Extract, exactly as written, each line from the start of the records below to the line containing "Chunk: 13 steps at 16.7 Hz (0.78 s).", both ends included; drop the pictures.

——————————

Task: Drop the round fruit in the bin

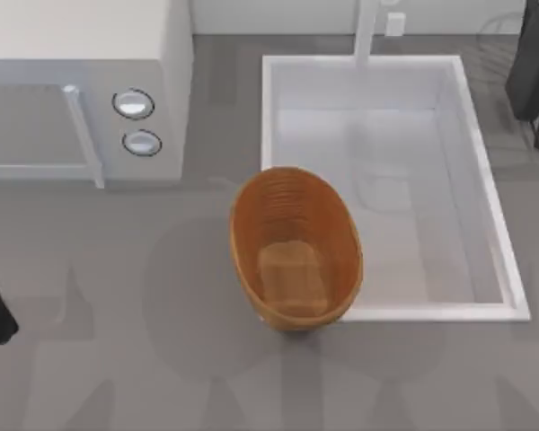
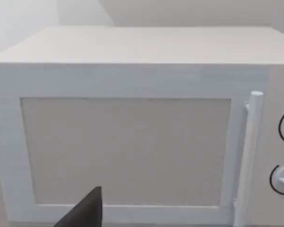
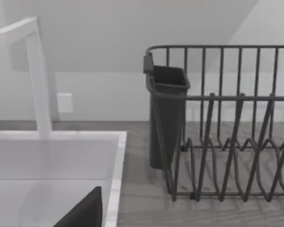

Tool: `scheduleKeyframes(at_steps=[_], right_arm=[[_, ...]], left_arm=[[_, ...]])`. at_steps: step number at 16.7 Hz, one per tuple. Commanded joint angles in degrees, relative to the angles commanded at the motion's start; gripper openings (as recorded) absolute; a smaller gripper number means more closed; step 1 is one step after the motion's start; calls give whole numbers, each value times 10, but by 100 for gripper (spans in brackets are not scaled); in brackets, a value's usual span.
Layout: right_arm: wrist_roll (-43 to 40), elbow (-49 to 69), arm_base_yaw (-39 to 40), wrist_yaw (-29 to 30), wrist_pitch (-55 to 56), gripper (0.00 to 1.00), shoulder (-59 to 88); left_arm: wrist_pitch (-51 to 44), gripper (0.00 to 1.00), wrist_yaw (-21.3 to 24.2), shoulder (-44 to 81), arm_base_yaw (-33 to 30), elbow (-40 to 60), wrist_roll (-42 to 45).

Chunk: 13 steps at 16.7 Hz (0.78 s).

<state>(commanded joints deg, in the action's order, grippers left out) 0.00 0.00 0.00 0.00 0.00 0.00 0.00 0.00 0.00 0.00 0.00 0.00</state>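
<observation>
Oval bin (image 1: 296, 250) upright on table, long axis running near-to-far, slightly tilted

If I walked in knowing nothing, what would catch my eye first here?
Likely the orange-brown basket, bright against the grey table at the middle of the top view, its far end overlapping the left rim of the big white sink. Next, the white microwave at the top left, door shut, with two round knobs. A dark wire dish rack stands beside the sink in the right wrist view.
</observation>
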Motion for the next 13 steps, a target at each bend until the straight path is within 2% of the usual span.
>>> scheduleKeyframes(at_steps=[3,6,9,13], right_arm=[[0,0,0,0,0,100,0],[0,0,0,0,0,100,0],[0,0,0,0,0,100,0],[0,0,0,0,0,100,0]], left_arm=[[-5,100,0,6,1,6,0],[-42,100,1,61,7,54,3],[-109,100,1,171,20,137,8],[-229,100,1,396,42,271,16]])
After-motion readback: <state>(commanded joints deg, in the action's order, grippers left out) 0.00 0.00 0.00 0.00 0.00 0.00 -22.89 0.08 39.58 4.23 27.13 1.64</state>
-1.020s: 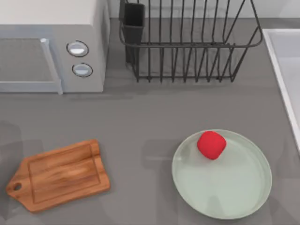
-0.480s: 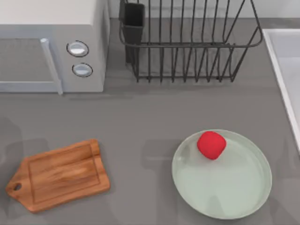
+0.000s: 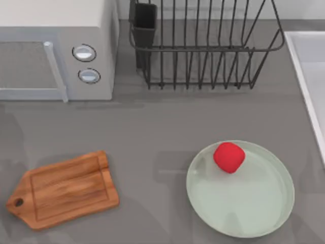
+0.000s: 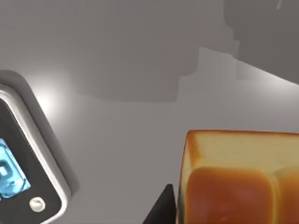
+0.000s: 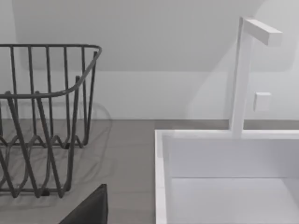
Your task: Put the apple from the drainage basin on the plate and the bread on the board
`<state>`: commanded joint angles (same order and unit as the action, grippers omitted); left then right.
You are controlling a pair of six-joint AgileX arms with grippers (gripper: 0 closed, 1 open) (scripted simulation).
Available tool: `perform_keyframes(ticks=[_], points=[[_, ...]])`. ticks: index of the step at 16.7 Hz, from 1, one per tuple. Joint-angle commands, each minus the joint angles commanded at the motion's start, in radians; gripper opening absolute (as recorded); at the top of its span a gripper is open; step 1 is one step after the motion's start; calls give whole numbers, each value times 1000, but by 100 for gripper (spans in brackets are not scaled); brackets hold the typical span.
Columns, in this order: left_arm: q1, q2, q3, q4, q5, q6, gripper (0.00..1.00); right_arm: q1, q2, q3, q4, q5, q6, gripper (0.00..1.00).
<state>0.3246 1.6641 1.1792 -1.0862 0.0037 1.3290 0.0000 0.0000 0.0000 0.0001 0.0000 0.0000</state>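
Red against pale mint: the apple (image 3: 229,157) already sits on the plate (image 3: 264,213), toward its far rim, on the right side of the counter (image 3: 167,127). That half of the job looks done to me.

What's left is the bread (image 4: 238,179). My left wrist view has the golden-brown loaf right up against the camera, with a dark finger (image 4: 161,210) of the left gripper touching its paler side. I judge the left gripper to be clamped on the loaf, though I can see just the one finger, so that is a reading rather than a certainty. Beyond the loaf there is the microwave (image 4: 21,158) and a bare wall, so I take it I'm holding the loaf up off the counter, somewhere on the left.

The board (image 3: 63,190) lies near the front left of the counter, empty, its long axis running slantwise with the holed handle pointing to the front-left corner. It is well apart from the plate and clearly on my left arm's side, so that arm should make the drop. The move turns on bringing the loaf over the grooved middle of the board, not the handle end.

My right arm is parked over by the dish rack (image 5: 42,121) and the sink (image 5: 224,163); a dark edge of its gripper shows, but I cannot tell whether it is open or closed.
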Motion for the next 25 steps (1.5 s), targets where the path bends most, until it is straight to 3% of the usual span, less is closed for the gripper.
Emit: perform_keyframes(ticks=[8, 12, 17, 25], points=[[-4, -13, 23, -40, -1, -8, 0, 0, 0, 0, 0, 0, 0, 100], [-75, -10, 17, -54, -6, -144, 0, 0, 0, 0, 0, 0, 0, 100], [-240, -8, 0, -80, -16, -534, 0, 0, 0, 0, 0, 0, 0, 100], [-516, -8, -38, -99, -28, -1451, 0, 0, 0, 0, 0, 0, 0, 100]])
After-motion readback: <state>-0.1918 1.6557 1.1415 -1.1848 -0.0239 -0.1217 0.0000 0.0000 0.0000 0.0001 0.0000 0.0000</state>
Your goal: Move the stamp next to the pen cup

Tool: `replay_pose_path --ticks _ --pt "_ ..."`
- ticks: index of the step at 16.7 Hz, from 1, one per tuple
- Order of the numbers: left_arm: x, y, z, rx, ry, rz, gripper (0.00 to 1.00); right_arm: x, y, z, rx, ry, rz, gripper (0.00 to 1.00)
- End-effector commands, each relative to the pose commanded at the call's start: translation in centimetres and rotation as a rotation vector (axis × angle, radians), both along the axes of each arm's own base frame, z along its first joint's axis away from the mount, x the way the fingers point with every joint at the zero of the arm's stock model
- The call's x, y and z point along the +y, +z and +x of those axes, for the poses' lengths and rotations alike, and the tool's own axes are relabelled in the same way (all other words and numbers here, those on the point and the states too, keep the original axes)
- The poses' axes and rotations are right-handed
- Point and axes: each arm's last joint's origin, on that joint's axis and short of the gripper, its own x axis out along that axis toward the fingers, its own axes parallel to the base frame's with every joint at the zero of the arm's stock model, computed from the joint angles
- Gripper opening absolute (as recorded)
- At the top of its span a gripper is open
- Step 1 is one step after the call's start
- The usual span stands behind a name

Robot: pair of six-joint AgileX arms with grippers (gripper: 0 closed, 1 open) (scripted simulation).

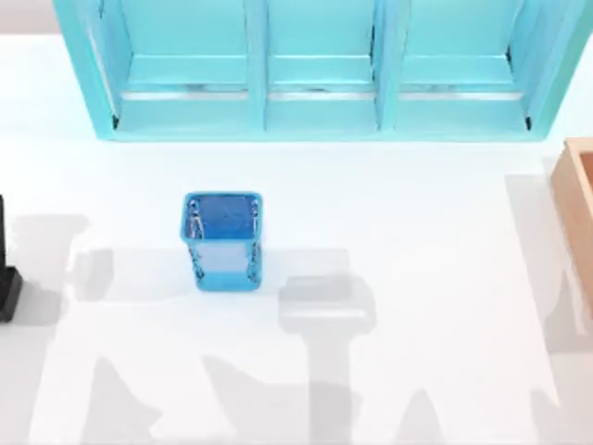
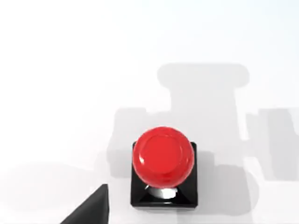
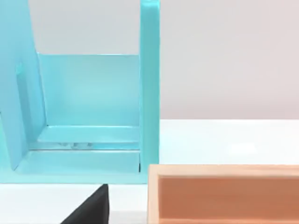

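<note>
The stamp [image 2: 163,161] stands upright on the white table, its glossy red knob on a black square base. It sits close below my left wrist camera, with a black part of my left gripper [image 2: 88,211] just beside it and not touching it. In the top view my left arm [image 1: 7,278] is a black shape at the table's far left edge. The pen cup [image 1: 222,241], blue and translucent with a square mouth, stands upright left of the table's middle, well to the right of that arm. A black part of my right gripper [image 3: 88,210] hangs near the shelf's end.
A large turquoise shelf unit [image 1: 320,69] spans the back of the table. A light wooden box [image 1: 576,213] sits at the right edge, also close in front of my right wrist camera as the wooden box [image 3: 224,193]. White table surface [image 1: 417,278] lies between cup and box.
</note>
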Motion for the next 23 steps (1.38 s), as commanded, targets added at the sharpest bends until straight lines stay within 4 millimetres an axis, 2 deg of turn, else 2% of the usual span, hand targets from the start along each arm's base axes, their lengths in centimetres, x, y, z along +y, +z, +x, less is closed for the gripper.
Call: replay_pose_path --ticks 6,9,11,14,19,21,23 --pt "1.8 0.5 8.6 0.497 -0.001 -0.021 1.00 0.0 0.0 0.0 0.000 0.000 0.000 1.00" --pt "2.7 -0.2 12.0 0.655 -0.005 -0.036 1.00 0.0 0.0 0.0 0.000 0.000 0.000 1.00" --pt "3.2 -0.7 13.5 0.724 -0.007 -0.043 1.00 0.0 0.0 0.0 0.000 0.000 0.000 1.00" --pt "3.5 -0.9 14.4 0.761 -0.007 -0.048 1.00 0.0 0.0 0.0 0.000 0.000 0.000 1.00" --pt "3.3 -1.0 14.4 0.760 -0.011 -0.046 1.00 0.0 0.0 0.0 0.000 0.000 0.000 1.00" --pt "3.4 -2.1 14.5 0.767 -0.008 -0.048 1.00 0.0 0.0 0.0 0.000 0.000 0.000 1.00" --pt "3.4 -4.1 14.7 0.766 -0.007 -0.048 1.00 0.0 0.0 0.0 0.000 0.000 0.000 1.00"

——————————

▸ **Output below**:
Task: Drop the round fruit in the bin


Tool: `scheduleKeyframes(at_steps=[_], right_arm=[[_, ...]], left_arm=[[_, ...]])`. at_steps: step number at 16.7 Hz, one per tuple. Commanded joint angles in degrees, relative to the angles commanded at the motion's start; gripper openings (as recorded) absolute; a smaller gripper number means more closed; step 1 is one step after the motion's start; calls give whole numbers, each value times 10, but by 100 for gripper (spans in brackets are not scaled); in brackets, a value's usual span.
Layout: right_arm: wrist_roll (-43 to 40), elbow (-49 to 69), arm_base_yaw (-39 to 40), wrist_yaw (-29 to 30), wrist_pitch (-55 to 56), gripper (0.00 to 1.00), shoulder (-59 to 88); left_arm: wrist_pitch (-51 to 44), gripper (0.00 to 1.00), wrist_yaw (-21.3 to 24.2), shoulder (-44 to 81), arm_base_yaw (-33 to 30), elbow (-40 to 60), wrist_roll (-42 to 45).

Chunk: 13 steps at 16.7 Hz (0.78 s).

No further answer is expected.